● Exercise
The entries below contain a line with "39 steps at" and a line with "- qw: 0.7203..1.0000". Retype exactly everything from the first down to the second, both included, and nothing else.

● Dataset entries
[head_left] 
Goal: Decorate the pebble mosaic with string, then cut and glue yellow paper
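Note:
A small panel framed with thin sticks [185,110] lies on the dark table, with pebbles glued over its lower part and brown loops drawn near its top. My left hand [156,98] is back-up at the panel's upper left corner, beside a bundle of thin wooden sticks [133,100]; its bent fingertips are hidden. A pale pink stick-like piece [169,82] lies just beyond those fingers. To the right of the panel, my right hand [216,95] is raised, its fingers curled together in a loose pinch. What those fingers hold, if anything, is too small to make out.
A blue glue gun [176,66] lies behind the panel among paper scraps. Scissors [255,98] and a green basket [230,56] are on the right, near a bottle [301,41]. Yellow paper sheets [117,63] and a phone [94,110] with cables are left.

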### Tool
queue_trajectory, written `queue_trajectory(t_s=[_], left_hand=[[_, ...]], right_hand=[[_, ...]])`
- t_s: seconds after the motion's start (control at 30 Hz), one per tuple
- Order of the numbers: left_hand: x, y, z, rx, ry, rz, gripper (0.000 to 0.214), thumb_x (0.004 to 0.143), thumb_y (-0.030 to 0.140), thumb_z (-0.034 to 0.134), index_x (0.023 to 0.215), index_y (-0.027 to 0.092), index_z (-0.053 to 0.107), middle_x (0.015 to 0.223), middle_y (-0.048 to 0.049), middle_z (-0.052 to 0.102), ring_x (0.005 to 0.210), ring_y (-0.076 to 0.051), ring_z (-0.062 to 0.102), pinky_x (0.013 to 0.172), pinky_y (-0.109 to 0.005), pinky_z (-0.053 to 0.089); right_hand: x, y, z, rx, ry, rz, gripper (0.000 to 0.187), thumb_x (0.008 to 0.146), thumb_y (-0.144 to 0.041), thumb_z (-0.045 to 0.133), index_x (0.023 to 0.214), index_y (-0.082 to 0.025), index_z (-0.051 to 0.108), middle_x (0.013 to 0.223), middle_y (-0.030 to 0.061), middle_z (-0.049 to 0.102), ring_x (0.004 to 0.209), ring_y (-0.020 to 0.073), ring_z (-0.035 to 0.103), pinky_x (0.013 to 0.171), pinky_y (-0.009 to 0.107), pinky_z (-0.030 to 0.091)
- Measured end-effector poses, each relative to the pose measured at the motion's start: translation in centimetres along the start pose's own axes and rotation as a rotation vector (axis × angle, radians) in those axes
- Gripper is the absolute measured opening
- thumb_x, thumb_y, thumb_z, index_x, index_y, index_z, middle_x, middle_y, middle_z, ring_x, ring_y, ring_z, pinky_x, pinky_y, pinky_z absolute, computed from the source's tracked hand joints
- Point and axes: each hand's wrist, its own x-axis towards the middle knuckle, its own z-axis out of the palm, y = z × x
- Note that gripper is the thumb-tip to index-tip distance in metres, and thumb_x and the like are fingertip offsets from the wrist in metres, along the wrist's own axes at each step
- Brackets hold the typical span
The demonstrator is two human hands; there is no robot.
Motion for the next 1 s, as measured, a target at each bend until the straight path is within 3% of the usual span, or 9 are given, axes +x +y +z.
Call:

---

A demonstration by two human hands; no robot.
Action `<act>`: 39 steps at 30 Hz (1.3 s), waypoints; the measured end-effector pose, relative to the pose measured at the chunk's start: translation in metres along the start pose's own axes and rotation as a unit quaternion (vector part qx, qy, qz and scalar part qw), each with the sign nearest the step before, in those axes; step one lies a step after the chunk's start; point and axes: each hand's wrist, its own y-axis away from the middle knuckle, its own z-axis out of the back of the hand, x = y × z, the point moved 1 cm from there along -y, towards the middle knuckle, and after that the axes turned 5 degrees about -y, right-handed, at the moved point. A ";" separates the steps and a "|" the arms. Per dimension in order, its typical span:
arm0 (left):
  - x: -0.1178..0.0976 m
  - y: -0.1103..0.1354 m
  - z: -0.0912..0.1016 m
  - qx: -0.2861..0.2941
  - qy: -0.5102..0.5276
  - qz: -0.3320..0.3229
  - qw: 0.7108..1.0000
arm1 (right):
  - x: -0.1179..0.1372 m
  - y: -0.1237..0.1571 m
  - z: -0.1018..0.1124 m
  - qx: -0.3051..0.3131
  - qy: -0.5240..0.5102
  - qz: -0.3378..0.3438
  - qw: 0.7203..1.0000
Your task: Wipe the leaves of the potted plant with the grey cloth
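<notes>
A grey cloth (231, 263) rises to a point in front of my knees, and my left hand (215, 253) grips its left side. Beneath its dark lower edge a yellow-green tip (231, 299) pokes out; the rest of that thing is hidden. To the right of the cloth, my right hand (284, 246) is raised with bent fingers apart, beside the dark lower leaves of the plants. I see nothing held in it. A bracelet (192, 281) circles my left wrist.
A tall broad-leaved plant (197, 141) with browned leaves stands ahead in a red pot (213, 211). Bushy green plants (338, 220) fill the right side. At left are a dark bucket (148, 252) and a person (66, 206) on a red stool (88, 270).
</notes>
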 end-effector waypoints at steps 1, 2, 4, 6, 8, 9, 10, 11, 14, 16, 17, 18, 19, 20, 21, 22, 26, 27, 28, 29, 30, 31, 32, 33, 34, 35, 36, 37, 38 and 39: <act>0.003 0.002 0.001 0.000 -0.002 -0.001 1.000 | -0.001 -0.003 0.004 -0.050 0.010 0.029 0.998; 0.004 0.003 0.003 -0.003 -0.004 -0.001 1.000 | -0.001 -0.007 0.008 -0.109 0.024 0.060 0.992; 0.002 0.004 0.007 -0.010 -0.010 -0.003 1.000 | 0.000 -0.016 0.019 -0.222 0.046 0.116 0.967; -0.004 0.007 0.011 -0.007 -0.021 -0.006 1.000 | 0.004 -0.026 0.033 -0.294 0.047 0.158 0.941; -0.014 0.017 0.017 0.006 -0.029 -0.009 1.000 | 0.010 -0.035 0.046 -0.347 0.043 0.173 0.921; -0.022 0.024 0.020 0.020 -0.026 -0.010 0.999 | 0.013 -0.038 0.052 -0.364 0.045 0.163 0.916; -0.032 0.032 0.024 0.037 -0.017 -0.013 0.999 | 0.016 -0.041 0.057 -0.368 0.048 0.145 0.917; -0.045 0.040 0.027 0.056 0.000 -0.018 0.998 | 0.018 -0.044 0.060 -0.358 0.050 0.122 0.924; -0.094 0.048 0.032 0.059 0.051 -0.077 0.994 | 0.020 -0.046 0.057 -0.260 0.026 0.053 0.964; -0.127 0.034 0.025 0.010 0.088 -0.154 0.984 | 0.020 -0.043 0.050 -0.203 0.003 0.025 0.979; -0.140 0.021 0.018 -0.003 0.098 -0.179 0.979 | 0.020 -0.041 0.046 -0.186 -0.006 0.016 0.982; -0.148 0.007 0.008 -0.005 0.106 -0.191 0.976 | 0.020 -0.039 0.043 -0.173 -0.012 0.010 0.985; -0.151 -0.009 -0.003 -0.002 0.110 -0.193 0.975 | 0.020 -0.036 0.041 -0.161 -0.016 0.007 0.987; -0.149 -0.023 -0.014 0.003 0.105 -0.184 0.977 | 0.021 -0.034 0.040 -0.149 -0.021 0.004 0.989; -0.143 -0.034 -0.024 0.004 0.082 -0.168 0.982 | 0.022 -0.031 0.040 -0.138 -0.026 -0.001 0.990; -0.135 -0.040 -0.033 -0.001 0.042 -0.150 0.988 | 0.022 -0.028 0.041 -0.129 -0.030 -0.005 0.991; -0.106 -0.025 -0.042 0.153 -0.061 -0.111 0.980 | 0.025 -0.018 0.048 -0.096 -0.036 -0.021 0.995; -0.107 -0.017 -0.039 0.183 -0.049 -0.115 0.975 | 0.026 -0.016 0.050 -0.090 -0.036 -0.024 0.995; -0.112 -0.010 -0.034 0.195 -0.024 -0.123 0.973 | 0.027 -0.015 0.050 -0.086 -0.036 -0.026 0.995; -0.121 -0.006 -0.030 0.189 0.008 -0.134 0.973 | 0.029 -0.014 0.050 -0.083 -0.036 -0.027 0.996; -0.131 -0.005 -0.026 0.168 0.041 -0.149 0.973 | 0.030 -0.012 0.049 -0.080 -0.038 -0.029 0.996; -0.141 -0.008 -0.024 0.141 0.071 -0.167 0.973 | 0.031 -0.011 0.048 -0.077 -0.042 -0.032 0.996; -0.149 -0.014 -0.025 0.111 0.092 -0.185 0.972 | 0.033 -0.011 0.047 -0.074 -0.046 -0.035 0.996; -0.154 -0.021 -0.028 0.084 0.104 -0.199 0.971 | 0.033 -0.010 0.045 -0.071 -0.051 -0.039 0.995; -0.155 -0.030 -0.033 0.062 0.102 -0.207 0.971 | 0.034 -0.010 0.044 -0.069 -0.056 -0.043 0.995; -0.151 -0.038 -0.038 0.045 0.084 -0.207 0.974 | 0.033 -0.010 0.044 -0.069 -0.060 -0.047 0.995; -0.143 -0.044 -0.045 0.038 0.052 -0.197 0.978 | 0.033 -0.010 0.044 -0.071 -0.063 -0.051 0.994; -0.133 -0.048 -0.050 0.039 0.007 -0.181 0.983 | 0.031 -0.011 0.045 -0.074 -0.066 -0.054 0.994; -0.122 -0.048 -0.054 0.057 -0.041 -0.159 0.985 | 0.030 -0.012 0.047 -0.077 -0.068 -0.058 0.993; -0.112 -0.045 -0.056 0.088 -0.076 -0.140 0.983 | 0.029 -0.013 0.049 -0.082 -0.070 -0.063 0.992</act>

● Response to the task
Action `<act>`: 39 steps at 30 Hz (1.3 s), waypoints; the measured end-effector pose, relative to the pose measured at the chunk's start: translation in metres along the start pose's own axes and rotation as a unit quaternion (vector part qx, qy, qz and scalar part qw), each with the sign nearest the step before, in those axes; step one lies a step after the chunk's start; point and axes: each hand's wrist, its own y-axis away from the middle knuckle, its own z-axis out of the back of the hand, x = y × z, the point moved 1 cm from there along -y, towards the middle knuckle, and after that the axes turned 5 degrees about -y, right-handed, at the moved point. A ";" separates the steps and a "|" the arms. Per dimension in order, its typical span:
arm0 (left):
  - x: -0.1178..0.0976 m
  - y: -0.1103..0.1354 m
  - z: -0.0912..0.1016 m
  - qx: -0.2861..0.2941
  - qy: -0.5102..0.5276
  - qz: -0.3320..0.3229
  - qw: 0.7108..1.0000
arm1 (right):
  - x: -0.1179..0.1372 m
  - y: -0.1237..0.1571 m
  - z: -0.1018..0.1124 m
  - qx: -0.3051..0.3131
  - qy: -0.5240..0.5102
  - qz: -0.3378..0.3438
  - qw: 0.7203..1.0000

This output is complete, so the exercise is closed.